WHAT IS NEEDED. Pictures aside, please retype the whole listing word for word.

^^^^

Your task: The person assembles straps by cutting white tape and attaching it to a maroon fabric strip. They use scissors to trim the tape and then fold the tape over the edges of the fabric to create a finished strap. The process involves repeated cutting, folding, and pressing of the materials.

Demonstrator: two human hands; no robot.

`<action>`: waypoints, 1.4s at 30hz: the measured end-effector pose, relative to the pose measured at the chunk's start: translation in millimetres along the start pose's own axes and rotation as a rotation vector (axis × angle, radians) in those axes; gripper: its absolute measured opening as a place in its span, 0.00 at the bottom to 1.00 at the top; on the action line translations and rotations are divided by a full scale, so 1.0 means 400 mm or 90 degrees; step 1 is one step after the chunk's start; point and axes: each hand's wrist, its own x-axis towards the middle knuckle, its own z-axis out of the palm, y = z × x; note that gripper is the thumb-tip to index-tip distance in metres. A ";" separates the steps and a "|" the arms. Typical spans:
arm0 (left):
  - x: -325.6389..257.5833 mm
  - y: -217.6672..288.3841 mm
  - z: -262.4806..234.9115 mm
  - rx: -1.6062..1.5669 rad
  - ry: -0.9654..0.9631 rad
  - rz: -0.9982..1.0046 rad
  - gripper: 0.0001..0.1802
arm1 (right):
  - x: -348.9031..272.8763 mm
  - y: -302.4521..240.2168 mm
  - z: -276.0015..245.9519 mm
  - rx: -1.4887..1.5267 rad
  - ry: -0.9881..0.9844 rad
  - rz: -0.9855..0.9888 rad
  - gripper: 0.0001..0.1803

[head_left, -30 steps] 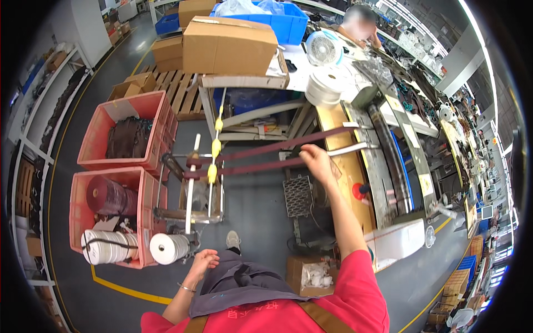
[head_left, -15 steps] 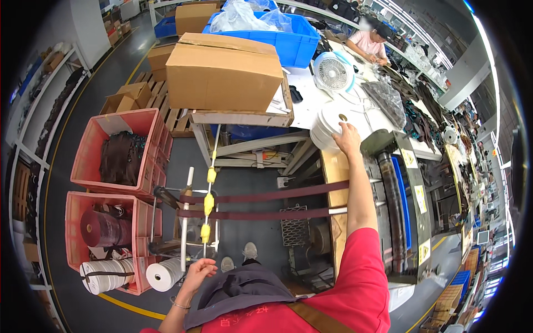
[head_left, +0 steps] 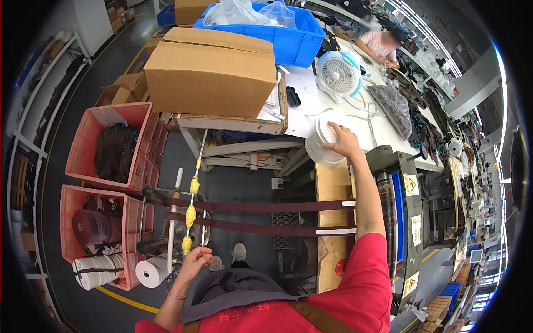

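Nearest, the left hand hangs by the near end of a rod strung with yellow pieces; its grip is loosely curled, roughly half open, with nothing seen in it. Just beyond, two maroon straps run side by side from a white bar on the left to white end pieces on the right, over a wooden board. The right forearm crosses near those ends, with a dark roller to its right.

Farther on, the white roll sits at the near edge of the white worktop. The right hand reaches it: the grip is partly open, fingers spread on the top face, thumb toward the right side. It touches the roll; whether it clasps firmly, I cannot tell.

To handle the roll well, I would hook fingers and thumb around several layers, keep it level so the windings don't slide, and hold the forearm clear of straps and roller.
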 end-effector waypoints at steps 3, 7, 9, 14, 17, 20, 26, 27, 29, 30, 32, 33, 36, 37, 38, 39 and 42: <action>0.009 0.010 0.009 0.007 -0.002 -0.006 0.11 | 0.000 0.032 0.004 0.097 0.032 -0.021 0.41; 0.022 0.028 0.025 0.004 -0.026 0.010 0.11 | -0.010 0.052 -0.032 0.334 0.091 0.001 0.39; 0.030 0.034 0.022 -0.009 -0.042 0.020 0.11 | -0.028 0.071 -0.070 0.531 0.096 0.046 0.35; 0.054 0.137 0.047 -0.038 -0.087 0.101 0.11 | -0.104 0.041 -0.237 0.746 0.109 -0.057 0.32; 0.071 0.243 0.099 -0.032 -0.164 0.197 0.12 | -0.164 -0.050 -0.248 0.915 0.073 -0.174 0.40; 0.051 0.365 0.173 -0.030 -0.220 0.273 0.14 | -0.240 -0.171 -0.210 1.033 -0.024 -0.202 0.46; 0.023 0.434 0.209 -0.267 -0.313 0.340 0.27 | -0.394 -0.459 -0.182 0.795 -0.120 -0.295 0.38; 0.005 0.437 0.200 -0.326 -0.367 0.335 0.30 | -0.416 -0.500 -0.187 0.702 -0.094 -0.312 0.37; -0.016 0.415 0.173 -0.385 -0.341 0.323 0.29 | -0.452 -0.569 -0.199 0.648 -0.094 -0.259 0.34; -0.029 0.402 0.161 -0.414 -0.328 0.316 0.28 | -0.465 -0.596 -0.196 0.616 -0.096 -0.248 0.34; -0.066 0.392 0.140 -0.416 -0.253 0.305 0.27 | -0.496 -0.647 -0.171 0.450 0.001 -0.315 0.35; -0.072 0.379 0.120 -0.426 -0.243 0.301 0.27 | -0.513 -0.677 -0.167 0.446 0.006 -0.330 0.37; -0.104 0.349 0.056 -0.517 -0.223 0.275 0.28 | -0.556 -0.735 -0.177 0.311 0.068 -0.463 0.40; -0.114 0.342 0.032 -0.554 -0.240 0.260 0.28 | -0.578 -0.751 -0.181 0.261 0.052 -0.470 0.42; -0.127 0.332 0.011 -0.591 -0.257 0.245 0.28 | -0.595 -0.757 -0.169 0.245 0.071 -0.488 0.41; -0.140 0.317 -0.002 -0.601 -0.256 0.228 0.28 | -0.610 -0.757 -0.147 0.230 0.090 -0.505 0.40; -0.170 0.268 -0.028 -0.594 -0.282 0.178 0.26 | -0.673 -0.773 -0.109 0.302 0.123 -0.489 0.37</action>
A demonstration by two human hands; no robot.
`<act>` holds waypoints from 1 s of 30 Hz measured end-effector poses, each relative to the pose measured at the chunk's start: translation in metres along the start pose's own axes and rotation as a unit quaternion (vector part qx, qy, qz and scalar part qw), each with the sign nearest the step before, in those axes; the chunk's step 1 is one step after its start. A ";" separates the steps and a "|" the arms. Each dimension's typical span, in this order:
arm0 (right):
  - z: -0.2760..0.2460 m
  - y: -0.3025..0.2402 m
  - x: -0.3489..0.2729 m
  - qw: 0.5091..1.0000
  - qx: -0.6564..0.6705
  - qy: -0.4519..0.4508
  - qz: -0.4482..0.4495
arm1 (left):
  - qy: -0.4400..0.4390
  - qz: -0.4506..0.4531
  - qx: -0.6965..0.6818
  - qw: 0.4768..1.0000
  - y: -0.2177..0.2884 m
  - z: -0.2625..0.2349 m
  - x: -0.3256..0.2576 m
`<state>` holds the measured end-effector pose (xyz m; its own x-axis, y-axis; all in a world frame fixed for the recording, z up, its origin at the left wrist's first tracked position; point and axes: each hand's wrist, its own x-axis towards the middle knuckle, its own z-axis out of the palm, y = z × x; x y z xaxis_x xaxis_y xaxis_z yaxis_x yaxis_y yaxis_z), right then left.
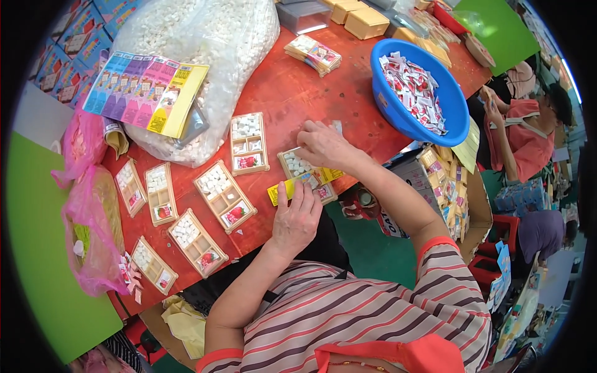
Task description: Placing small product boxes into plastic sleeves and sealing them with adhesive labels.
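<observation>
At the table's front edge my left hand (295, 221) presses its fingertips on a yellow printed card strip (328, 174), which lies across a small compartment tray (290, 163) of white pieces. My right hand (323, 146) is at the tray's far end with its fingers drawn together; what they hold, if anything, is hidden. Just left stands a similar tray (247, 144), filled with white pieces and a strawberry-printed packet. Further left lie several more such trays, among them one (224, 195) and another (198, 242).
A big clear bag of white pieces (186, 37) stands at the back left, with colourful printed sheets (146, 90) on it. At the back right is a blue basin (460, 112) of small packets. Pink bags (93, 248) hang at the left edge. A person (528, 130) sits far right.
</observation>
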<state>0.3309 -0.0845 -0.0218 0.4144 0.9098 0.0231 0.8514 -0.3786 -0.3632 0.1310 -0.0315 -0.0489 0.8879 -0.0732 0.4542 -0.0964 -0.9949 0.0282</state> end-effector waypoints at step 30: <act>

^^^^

EXERCISE SOLUTION.
Your task: The person assembles straps by cutting white tape and attaching it to a maroon fabric strip. They use scissors to trim the tape and then fold the tape over the edges of the fabric to create a finished strap. The process involves repeated cutting, folding, and pressing of the materials.

Demonstrator: two human hands; no robot.

`<action>`: waypoints, 1.4s at 30hz: the measured end-effector pose, relative to the pose measured at the chunk's start: translation in millimetres along the start pose's own axes and rotation as a rotation vector (axis × angle, radians) in those axes; gripper: its absolute measured opening as a place in its span, 0.00 at the bottom to 1.00 at the top; on the action line translations and rotations are divided by a full scale, so 1.0 means 400 mm or 90 degrees; step 1 is one step after the chunk's start; point and axes: each hand's wrist, its own x-axis towards the middle knuckle, its own z-axis out of the palm, y = z × x; note that gripper is the thumb-tip to index-tip distance in metres. A ";" separates the steps and a "|" the arms. Typical spans:
arm0 (left):
  - x: -325.6389..257.5833 mm
  - y: -217.6672..288.3841 mm
  - z: -262.4806..234.9115 mm
  - rx: -1.6062..1.5669 rad
  - ry: -0.9654..0.9631 rad
  - rz: -0.9982..1.0046 rad
  - gripper: 0.0001..0.1802
arm1 (right):
  - x: -348.9031..272.8763 mm
  - y: -302.4521..240.2168 mm
  - z: -276.0015..245.9519 mm
  - rx: -1.4887..1.5267 rad
  - ry: -0.9881..0.9844 rad
  - rz: -0.9855..0.9888 rad
  - gripper: 0.0001..0.1803

[head_left, -30 steps] 
[head_left, -15 steps] 
[head_left, +0 steps] 

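Nearest, the left hand hangs by the near end of a rod strung with yellow pieces; its grip is loosely curled, roughly half open, with nothing seen in it. Just beyond, two maroon straps run side by side from a white bar on the left to white end pieces on the right, over a wooden board. The right forearm crosses near those ends, with a dark roller to its right.

Farther on, the white roll sits at the near edge of the white worktop. The right hand reaches it: the grip is partly open, fingers spread on the top face, thumb toward the right side. It touches the roll; whether it clasps firmly, I cannot tell.

To handle the roll well, I would hook fingers and thumb around several layers, keep it level so the windings don't slide, and hold the forearm clear of straps and roller.
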 end-effector waypoints at steps 3, 7, 9, 14, 17, 20, 26, 27, 29, 30, 32, 33, 36, 37, 38, 39 and 42: <action>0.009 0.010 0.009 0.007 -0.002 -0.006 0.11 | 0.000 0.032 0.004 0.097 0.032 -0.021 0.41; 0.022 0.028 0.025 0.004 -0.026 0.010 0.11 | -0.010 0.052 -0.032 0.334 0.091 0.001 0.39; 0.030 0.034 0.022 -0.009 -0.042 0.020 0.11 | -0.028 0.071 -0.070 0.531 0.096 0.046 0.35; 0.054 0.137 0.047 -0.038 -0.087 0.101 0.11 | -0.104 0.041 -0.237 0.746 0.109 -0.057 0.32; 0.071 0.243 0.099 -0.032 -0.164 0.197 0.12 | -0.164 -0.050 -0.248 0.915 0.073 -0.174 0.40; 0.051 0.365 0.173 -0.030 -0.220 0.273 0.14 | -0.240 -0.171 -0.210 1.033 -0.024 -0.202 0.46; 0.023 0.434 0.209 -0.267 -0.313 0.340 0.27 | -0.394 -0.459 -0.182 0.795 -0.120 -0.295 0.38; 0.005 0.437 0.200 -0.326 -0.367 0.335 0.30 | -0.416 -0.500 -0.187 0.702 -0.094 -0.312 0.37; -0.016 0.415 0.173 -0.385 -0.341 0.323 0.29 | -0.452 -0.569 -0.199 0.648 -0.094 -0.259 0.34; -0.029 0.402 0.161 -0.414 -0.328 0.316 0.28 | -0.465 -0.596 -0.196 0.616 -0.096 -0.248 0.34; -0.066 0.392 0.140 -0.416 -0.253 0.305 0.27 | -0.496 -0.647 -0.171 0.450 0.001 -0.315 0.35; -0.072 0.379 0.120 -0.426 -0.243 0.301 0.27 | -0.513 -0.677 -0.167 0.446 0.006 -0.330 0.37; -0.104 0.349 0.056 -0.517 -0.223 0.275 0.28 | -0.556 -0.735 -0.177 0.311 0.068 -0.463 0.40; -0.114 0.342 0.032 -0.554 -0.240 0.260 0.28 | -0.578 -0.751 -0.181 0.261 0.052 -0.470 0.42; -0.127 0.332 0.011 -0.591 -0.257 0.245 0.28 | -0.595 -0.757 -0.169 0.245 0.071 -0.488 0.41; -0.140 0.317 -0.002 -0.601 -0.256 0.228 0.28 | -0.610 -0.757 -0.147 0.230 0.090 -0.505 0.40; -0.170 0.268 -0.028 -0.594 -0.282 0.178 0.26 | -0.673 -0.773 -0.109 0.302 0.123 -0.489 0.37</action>
A demonstration by two human hands; no robot.
`<act>` holds waypoints from 1 s of 30 Hz measured end-effector poses, each relative to the pose measured at the chunk's start: translation in metres along the start pose's own axes and rotation as a unit quaternion (vector part qx, qy, qz and scalar part qw), each with the sign nearest the step before, in those axes; the chunk's step 1 is one step after its start. A ";" separates the steps and a "|" the arms. Each dimension's typical span, in this order:
arm0 (right):
  - z: -0.2760..0.2460 m
  - y: -0.3025..0.2402 m
  - x: -0.3489..0.2729 m
  - qw: 0.5091..1.0000
  - qx: -0.6564..0.6705
  - qy: -0.4519..0.4508
  - qz: -0.4482..0.4495
arm1 (left):
  - qy: -0.4400..0.4390
  - qz: -0.4506..0.4531
  - qx: -0.6965..0.6818
  - qw: 0.4768..1.0000
  - y: -0.2177..0.2884 m
  - z: -0.2625..0.2349 m
  - x: -0.3256..0.2576 m
`<state>` holds the measured end-effector pose (xyz m; its own x-axis, y-axis; all in a world frame fixed for the recording, z up, its origin at the left wrist's first tracked position; point and axes: each hand's wrist, its own x-axis towards the middle knuckle, its own z-axis out of the palm, y = z × x; x y z xaxis_x xaxis_y xaxis_z yaxis_x yaxis_y yaxis_z), right then left.
Task description: Placing small product boxes into plastic sleeves and sealing them with adhesive labels.
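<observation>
At the table's front edge my left hand (295, 221) presses its fingertips on a yellow printed card strip (328, 174), which lies across a small compartment tray (290, 163) of white pieces. My right hand (323, 146) is at the tray's far end with its fingers drawn together; what they hold, if anything, is hidden. Just left stands a similar tray (247, 144), filled with white pieces and a strawberry-printed packet. Further left lie several more such trays, among them one (224, 195) and another (198, 242).
A big clear bag of white pieces (186, 37) stands at the back left, with colourful printed sheets (146, 90) on it. At the back right is a blue basin (460, 112) of small packets. Pink bags (93, 248) hang at the left edge. A person (528, 130) sits far right.
</observation>
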<state>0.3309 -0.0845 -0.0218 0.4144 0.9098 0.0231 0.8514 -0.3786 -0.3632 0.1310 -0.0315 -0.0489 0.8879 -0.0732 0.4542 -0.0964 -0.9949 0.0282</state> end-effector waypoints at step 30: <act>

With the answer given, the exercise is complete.